Le programme Lire et faire lire Acadie a un besoin urgent de lecteurs bénévoles afin d’assurer ses services à un plus grand nombre d’enfants.

Pendant la pandémie, le programme Lire et faire lire Acadie a cessé ses séances de lecture dans les écoles. À la reprise des activités, plusieurs bénévoles ont choisi de ne pas revenir. Selon la présidente de l’organisme Odette Albert, il manque de bénévoles dans les trois districts scolaires francophones.

«Il y en a qui sont partis ou qui ne veulent pas revenir tout de suite parce qu’il y a encore des inquiétudes. Il nous en manque beaucoup», a-t-elle fait savoir.

Juste avant le début de la crise sanitaire, une centaine de groupes d’élèves dans 30 écoles francophones bénéficiaient de ce programme de développement du plaisir de la lecture. Depuis la reprise, le nombre de groupes a diminué de moitié. Environ 45 groupes dans 24 écoles bénéficient du programme qui ne compte plus qu’une soixantaine de bénévoles. À une certaine époque, il pouvait y avoir jusqu’à 250 bénévoles.

Lire et faire lire Acadie qui s’adresse aux élèves de la maternelle à la 2e année vise à donner le goût de la lecture en français par des lecteurs bénévoles âgés de 50 ans et plus.

Selon la présidente, il manque de ressources dans la plupart des régions francophones. Le Grand Moncton est assez bien desservi, mais toutes les autres régions auraient besoin de davantage de lecteurs. Odette Albert se désole de voir que certaines écoles qui aimeraient offrir le programme ne peuvent pas le faire.

De plus, même dans les écoles où le service est offert, le nombre de ressources est insuffisant pour remplacer les lecteurs qui doivent s’absenter.

Le plaisir de la lecture

Les bénévoles vont dans les écoles faire la lecture à de petits groupes de deux à six élèves. Ils invitent les enfants à poser des questions, à participer et à voyager à travers les livres. L’objectif est de montrer aux enfants que la lecture peut être plaisante.

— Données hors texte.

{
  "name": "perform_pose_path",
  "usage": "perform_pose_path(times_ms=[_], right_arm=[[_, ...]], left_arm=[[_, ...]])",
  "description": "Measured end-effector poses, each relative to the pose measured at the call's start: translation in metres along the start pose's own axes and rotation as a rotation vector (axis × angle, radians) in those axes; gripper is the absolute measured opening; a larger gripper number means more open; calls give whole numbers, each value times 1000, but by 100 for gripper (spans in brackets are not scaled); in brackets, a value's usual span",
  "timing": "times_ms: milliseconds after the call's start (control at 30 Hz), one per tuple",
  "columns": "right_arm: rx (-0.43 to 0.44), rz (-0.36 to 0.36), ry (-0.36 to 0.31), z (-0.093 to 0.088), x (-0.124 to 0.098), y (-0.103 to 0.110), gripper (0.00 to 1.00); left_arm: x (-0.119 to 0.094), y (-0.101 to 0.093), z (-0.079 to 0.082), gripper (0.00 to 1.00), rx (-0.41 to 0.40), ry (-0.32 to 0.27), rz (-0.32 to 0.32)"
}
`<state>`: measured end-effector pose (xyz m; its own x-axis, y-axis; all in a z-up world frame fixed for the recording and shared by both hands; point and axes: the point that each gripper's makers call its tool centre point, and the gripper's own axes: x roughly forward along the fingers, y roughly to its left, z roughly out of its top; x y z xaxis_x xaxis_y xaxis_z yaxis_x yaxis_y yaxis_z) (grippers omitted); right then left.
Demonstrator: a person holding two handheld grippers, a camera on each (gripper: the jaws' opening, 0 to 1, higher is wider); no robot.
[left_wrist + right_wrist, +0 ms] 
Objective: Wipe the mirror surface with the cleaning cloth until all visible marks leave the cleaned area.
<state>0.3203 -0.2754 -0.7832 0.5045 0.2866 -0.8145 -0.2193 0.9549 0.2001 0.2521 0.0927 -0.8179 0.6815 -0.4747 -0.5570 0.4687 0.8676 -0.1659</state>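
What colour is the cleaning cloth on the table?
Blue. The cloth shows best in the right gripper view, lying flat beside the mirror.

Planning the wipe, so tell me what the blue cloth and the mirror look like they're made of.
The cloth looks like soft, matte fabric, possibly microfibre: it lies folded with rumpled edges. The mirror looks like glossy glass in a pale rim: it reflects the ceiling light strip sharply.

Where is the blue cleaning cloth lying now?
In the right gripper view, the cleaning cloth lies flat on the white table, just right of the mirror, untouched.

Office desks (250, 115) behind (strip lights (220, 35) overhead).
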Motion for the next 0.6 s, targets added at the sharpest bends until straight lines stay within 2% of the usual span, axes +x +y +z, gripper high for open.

«Il y a beaucoup d’enfants qui n’aiment pas tellement lire, surtout les garçons, et alors ça leur donne un coup de main. Je ne dis pas que c’est une recette miracle, mais ça donne un coup de main aux enfants et aux écoles pour que les enfants aiment lire.»

En développant un sentiment d’attachement pour le lecteur bénévole, les enfants sont plus réceptifs, estime Odette Albert.

«Les enfants qui ont peu de vocabulaire, ça les aide beaucoup. On a des enfants qui sont pas mal gênés quand ils arrivent. Après un bout de temps, la gêne disparaît et on voit une évolution dans leur façon d’interagir.»

Depuis 13 ans en Acadie

Fondée en France par l’écrivain Alexandre Jardin, l’initiative Lire et faire lire existe depuis 13 ans en Acadie. Odette Albert s’est engagée dans ce programme, entre autres, pour insuffler un sentiment de fierté aux enfants.

«J’ai eu une bonne profession, je trouve que la société m’a beaucoup donné et puis je trouve que je dois donner en retour et ce sont les enfants qui ont besoin le plus d’aide pour devenir des citoyens fiers de qui ils sont, c’est-à-dire des francophones dans un milieu anglophone. Je crois qu’un enfant qui aime lire va réussir ses études parce qu’aimer lire, c’est aimer aussi apprendre, c’est de voir des choses nouvelles, c’est aller s’informer quand on ne sait pas quelque chose.»

Elle ajoute que le programme procure aussi une énorme satisfaction aux lecteurs bénévoles puisque les enfants s’attachent à eux.

«Les enfants s’attachent à toi et tu t’attaches aux enfants. C’est comme si j’étais la grand-mère de tous ces enfants-là en même temps et il y a beaucoup d’affection de la part des enfants.»